World Headlines
United Nations Continue Battle In Libya
By Amy Oppenheim
Mar 24, 2011 - 10:49:44 AM

United_Nations_Continues_Battle_In_Libya_2.jpg
NATO ships in Mediterranean Sea plan arms embargo
TRIPOLI, Libya—Coalition jets have combed Libya for five consecutive nights in pursuit of Moammar Gadhafi, but have been unsuccessful.


Gadhafi’s tanks targeted Misrata’s primary hospital, which contained 400 people, leaving the building with no electricity. Doctors and patients have taken refuge in unharmed areas of the structure, and ambulances have not been allowed to leave the hospital.
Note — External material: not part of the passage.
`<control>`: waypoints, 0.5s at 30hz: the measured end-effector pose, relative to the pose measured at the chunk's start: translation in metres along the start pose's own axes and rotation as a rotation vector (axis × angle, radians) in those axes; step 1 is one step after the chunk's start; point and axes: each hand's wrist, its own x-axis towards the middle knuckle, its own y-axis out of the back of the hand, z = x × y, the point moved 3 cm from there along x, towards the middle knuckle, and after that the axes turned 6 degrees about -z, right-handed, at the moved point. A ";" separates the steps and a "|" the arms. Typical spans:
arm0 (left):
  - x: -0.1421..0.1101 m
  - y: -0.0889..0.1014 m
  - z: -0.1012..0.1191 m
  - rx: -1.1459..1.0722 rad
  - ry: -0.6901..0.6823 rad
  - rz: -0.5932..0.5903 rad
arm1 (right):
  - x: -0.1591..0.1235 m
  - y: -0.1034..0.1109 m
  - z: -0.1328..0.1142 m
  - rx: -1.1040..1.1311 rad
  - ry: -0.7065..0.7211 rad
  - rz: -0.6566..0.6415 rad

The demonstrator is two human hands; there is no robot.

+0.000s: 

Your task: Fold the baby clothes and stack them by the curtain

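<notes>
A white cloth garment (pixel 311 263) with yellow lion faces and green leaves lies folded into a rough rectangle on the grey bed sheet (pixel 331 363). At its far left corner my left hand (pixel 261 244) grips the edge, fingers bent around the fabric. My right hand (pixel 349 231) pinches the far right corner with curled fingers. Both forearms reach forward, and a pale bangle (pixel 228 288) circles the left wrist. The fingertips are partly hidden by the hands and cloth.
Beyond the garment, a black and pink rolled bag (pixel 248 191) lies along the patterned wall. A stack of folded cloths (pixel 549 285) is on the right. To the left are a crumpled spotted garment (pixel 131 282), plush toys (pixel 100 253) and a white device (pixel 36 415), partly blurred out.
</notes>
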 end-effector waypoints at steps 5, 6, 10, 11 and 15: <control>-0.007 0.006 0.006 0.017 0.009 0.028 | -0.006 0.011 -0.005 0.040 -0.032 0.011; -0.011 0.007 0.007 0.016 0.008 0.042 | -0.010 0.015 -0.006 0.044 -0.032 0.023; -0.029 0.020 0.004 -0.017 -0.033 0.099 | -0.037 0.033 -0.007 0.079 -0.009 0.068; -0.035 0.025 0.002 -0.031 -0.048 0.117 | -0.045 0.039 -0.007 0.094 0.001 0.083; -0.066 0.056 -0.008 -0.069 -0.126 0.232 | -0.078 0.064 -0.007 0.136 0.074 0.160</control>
The battle for Misrata, which is Libya’s largest city, has been ongoing for over a week, and British Foreign Secretary William Hague has stated that many residents are trapped in their homes without electricity or a means of obtaining food and water.


Coalition planes struck Tajura, a suburb of Libya, possibly killing 18 people in the process. It is unknown whether any of these casualties were civilians, but western leaders have urged that it is unlikely.


United_Nations_Continues_Battle_In_Libya.jpg
NATO officials, courtesy of nato.int
A no-fly zone has been implemented across the nation by the coalition, and while the rebel forces have improved their position, Gadhafi’s army maintains control.


Currently the coalition is under the power of the United States, but may be transferred to the North Atlantic Treaty Organization (NATO), who already has ships in the Mediterranean Sea ready to create an arms embargo.


President Obama has stated that the purpose of the United Nations-sanctioned military mission is to prevent a humanitarian crisis, as well as to protect the Libyan rebels.


The international air attacks began after Gadhafi broke a promise to the United Nations to uphold a cease-fire against rebel forces and civilians. The war began in February when civilians rallied for the end of Gadhafi’s 42-year rule, and Gadhafi’s forces responded with violence against these rebels.


France was the first to launch an air campaign, followed by the United States and Britain. An international meeting will be held on March 28, to discuss the situation in Libya.